Action item:
When the line containing "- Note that" is found in the data below, copy it and each line after it through the line containing "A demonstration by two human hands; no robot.", exactly and with no others.

Raw data:
○ ○ ○

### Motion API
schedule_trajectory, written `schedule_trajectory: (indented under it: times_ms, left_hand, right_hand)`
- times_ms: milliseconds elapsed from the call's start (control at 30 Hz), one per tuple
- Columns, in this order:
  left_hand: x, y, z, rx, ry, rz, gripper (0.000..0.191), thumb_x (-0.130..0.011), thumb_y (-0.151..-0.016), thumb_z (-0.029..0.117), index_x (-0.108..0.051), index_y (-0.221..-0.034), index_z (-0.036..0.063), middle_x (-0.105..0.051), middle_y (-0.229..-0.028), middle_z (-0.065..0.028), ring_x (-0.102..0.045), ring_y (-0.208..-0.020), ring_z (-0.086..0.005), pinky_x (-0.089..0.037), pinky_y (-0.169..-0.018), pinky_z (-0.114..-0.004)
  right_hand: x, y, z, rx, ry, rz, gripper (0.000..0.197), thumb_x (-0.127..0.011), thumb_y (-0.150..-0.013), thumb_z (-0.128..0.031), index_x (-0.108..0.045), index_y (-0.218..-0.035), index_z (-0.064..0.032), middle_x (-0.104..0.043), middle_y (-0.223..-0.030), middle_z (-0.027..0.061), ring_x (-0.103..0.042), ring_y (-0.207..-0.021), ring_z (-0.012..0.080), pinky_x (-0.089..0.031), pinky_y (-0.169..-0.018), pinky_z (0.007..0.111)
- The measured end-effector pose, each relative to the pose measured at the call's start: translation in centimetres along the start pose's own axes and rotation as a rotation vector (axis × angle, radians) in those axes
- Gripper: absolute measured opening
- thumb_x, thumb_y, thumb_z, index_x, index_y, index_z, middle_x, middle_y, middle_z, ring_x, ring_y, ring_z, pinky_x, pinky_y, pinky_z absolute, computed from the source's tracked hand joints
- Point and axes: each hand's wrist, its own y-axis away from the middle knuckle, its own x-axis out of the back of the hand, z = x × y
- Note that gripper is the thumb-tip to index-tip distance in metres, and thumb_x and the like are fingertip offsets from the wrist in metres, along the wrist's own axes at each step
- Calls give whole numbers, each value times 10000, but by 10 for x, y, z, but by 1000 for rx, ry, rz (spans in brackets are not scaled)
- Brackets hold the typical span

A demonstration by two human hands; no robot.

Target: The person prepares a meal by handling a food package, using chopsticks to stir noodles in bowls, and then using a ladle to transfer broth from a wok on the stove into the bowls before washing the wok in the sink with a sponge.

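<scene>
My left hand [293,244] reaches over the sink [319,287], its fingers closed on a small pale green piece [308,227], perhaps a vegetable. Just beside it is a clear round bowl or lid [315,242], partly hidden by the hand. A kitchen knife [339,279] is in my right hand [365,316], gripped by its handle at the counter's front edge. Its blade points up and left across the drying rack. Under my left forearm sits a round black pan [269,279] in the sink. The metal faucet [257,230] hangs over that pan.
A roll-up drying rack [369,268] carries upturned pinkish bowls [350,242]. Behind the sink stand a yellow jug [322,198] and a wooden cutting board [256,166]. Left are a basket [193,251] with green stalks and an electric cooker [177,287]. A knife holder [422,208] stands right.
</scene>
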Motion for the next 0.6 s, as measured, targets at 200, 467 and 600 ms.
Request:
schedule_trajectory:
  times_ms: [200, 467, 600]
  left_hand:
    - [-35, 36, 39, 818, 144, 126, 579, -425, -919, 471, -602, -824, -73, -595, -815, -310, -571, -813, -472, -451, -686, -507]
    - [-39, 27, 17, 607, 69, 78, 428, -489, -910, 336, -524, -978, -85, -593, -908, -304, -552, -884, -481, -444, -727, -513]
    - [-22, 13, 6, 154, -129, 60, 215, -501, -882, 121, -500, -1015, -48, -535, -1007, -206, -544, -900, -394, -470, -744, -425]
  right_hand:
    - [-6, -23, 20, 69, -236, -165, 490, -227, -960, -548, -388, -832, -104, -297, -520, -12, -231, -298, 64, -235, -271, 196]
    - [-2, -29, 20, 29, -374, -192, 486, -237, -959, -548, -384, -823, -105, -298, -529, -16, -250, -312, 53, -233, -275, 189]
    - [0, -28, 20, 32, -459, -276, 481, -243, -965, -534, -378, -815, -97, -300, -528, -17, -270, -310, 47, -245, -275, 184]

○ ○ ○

Result below:
- Note that gripper is the thumb-tip to index-tip distance in metres, and thumb_x and the like are fingertip offsets from the wrist in metres, along the wrist's own axes at each step
- Calls give whole numbers, each value times 10000, but by 10 for x, y, z, but by 1000 for rx, ry, rz (spans in brackets are not scaled)
- Brackets hold the typical span

A demonstration by two human hands; no robot.

There is nothing more to this exercise.